• **Exercise description**:
Please report how many lines in the data underneath hold the word "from", with no other text.

[[ Data extract, beginning ]]

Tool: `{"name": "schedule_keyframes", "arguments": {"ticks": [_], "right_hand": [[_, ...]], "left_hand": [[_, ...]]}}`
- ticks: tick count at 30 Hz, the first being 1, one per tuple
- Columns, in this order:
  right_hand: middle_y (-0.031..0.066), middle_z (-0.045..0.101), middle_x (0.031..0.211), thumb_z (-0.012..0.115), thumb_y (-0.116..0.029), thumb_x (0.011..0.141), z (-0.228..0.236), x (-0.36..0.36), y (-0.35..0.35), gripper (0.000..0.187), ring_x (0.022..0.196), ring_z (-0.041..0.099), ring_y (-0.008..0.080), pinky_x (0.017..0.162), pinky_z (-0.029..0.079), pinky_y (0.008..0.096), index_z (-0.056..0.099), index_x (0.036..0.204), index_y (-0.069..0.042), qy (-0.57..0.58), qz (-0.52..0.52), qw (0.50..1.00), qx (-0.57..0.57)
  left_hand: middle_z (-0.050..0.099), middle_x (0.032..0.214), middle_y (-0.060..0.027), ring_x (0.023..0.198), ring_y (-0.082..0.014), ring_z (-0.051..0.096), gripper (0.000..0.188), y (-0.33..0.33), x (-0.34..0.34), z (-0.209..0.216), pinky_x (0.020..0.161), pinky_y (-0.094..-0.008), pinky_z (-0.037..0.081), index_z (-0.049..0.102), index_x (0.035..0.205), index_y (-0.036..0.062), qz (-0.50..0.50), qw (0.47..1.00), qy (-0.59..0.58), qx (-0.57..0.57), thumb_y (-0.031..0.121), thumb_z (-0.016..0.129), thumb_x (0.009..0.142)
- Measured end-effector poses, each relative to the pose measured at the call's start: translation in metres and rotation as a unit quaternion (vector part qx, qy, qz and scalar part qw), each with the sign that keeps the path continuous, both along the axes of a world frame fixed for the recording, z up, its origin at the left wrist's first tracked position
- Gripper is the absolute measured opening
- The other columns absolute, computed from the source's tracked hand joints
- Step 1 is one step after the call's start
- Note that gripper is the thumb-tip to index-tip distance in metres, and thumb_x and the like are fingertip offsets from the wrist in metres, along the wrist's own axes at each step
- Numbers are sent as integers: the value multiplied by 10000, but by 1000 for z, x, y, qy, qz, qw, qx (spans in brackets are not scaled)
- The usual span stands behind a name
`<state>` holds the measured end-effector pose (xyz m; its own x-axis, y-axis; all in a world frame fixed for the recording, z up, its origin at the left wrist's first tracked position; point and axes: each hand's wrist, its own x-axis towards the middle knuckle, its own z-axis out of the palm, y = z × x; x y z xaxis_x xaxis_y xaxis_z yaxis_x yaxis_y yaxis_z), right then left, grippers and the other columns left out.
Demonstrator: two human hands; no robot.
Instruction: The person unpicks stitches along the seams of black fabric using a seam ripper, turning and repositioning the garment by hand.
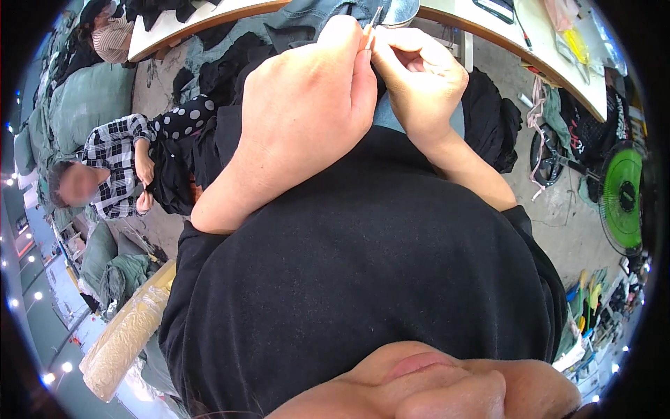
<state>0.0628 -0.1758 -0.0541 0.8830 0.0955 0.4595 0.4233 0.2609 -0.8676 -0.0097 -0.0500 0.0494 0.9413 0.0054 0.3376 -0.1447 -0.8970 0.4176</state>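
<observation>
My left hand (pixel 307 98) and my right hand (pixel 424 84) are raised close together in front of my chest, fingertips nearly meeting. Both are closed in a pinch. A thin, dark metal pointed piece (pixel 377 15) sticks up between the fingertips; its kind is too small to make out, and I cannot tell which hand grips it. Whatever else the fingers hold is hidden behind them. Just beyond my hands lies a blue denim garment (pixel 317 12) at the table edge. A round metal-looking dish (pixel 401 10) is beside it, partly cut off by the frame.
A curved white table (pixel 447 8) spans the far side, with a pouch, pen and plastic bags at its right. Dark cloth (pixel 492 119) hangs below. A green fan (pixel 623 199) stands right. At left sit a person in a checked shirt (pixel 115 150) and a wrapped roll (pixel 125 335).
</observation>
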Motion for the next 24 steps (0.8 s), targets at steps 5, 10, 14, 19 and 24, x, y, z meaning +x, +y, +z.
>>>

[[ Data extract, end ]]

• **Exercise output**:
2